Sunday, January 13, 2013

From White to Black: The Unusual History of the Luray Apartment Building at 1320 R Street, NW



Even mundane buildings have the potential to reveal a fascinating history, and in the case of the nondescript apartment building at 1320-1322 R Street, its history includes a connection to an African American Congressman and an innovative housing company that purchased it for the purpose of renting it to an exclusive black clientele.  Though nameless today, the building was known as the Luray Apartments when construction began in 1908.

The building was built for just $12,000, and was initially not wired “for electricity or power.”   It opened in April of 1909.      

The building was one of the first commissions for local architect Matthew G. Lepley, who had opened his offices the same year the Luray was begun.  It was built for owner Thomas J. Kemp.  Lepley had been in Washington in 1886, and  later made headlines in the Washington papers when he was reprimanded by the War Production Board in 1942 when he allegedly violated rules on house price limits and housing preferences for government workers established during wartime. 
        
The Luray was owned by the National Investment Company and rented to white residents from 1914 to 1920.  The 1920 census revealed that only one of the eight apartments was occupied by a family designated as black.   Census enumerators that year were instructed “to be particularly careful in reporting the class mulatto.  The word here in generic, and includes quadroons, octoroons, and all persons having any perceptible trace of African blood.”  Importantly, it was up the census taker to observe and determine race, not the subject being interviewed.   Families that year at the Luray were employed as bookkeepers, laundress, laborers, machinists, and clerks. 

The Washington Bee newspaper carried a photograph of the Luray on the cover of its November 27, 1920 edition, with a story about its recent purchase by the Mutual Housing Company, Inc., which was a newly formed real estate investment business with offices at 1232 U Street.  An editorial by editor Calvin Chase in the same edition called attention to the work of the Company “doing the necessary work in the matter of housing the colored people of the city of Washington.”

The company had bought the Luray for the express purpose of changing its occupants from white to black, as part of the “City within a City” mentality that had enveloped the overall neighborhood.  Its President was Arthur Wergs Mitchell (1883-1968), and it promoted and sold stock to middle and upper class African Americans to fulfill a need in providing apartments to working class blacks.   The full article is reproduced here.                         
  
Although he is now one of history's forgotten figures, Mitchell (left) was once almost as well known among black college students as Jesse Owens and Joe Louis.  Mitchell's life began in rural Alabama in 1883, after which he studied briefly at Tuskegee Institute; He went on to study law in Washington, and thereafter became involved in politics when the Republicans sent him to Chicago in 1928 to campaign for Herbert Hoover.  Impressed by Chicago's ward system and patronage politics, he returned to the city and made a bid for a congressional seat, changing political parties in an effort to oust black Republican Congressman Oscar DePriest.             

Mitchell was elected as the first black Democrat in the Seventy-fourth and to the three succeeding Congresses (January 3, 1935-January 3, 1943).  In 1937, Mitchell sued three railroad companies for not offering equal treatment and accommodations for all passengers.

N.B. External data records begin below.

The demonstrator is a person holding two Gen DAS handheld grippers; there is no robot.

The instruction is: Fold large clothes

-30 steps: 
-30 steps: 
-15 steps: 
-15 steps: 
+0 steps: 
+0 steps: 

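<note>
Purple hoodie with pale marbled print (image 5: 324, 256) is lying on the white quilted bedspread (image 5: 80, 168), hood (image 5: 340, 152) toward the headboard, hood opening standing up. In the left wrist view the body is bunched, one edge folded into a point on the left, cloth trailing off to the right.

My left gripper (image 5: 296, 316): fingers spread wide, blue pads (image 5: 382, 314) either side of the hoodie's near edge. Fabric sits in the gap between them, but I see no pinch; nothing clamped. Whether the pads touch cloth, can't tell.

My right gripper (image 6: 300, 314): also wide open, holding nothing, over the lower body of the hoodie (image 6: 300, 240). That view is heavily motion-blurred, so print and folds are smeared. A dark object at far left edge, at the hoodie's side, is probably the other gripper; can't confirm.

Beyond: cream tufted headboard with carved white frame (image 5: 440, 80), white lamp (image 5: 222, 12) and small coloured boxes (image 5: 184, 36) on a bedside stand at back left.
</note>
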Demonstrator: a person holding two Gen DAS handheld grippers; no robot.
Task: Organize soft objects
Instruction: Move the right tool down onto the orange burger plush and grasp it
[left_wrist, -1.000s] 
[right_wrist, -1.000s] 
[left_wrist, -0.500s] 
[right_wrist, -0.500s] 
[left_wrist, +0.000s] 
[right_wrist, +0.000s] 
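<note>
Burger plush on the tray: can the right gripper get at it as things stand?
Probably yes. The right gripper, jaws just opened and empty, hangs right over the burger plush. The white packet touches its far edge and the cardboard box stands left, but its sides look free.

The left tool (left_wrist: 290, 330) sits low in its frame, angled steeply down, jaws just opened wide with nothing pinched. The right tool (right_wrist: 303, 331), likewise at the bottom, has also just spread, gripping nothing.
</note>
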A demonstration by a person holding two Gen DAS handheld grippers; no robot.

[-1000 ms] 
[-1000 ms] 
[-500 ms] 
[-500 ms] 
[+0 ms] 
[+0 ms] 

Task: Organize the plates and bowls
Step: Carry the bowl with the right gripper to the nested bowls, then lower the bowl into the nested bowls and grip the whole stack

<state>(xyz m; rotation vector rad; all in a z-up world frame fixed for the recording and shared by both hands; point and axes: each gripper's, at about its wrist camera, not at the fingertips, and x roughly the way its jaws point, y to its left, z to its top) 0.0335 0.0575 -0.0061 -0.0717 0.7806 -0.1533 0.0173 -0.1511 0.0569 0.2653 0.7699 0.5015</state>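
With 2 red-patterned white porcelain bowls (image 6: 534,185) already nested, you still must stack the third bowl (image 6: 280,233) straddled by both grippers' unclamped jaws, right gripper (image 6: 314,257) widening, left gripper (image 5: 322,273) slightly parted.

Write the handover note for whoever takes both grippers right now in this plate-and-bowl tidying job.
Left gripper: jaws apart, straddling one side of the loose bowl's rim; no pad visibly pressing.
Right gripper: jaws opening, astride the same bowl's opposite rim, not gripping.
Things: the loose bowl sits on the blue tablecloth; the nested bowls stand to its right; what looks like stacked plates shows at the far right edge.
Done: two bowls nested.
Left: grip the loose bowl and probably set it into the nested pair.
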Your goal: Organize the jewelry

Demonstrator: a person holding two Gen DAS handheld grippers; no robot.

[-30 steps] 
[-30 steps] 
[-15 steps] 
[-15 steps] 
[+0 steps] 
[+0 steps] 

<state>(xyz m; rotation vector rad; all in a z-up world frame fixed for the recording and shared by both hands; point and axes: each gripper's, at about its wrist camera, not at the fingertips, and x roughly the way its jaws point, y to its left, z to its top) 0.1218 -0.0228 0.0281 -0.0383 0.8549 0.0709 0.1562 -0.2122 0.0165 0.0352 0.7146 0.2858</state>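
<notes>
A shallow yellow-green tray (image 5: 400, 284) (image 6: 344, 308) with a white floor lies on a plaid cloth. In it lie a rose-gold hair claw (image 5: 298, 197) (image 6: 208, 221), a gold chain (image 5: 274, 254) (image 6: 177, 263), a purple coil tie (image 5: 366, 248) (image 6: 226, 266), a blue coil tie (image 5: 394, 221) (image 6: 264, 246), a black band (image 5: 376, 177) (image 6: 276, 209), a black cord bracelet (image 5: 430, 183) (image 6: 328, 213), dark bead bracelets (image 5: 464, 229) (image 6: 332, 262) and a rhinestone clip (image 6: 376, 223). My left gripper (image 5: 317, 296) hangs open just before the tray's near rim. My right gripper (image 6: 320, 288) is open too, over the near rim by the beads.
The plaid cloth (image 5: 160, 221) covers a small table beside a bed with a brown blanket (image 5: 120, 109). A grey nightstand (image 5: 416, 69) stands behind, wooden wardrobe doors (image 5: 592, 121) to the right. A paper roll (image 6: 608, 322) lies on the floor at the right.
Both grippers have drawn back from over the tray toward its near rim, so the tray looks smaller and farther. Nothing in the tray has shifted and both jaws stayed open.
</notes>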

The case went to the Supreme Court, which gave Mitchell a favorable ruling. As a result of these "confrontational" acts, the Chicago Machine quickly decided not to endorse Mitchell in the elections of 1942.

Throughout his career, Mitchell issued bills holding state and local offices accountable for lynching and to prohibit racial discrimination.  In 1943, he resumed the practice of law, and was also engaged in civil rights work, public lecturing, and farming near Petersburg, Virginia.  He died at his home on May 9, 1968, and was interred on his estate, “Land of a Thousand Roses,” in Dinwiddie County.

By the time the 1930 census was taken at the Luray Apartment building, all of its residents were indeed classified as black.  They paid monthly rents ranging from $50 to $65, and were employed in myriad occupations, including a projectionist at a local theater, chauffeur for a piano business, tailor, laundress, porter, printer, waitress, and even a University Professor named Elwood Cox.    

Mitchell’s Mutual Housing Company would continue to own the Luray until shortly after 1949.  It was later owned by the Luray Limited partnership, who converted the building into condominiums in 1987.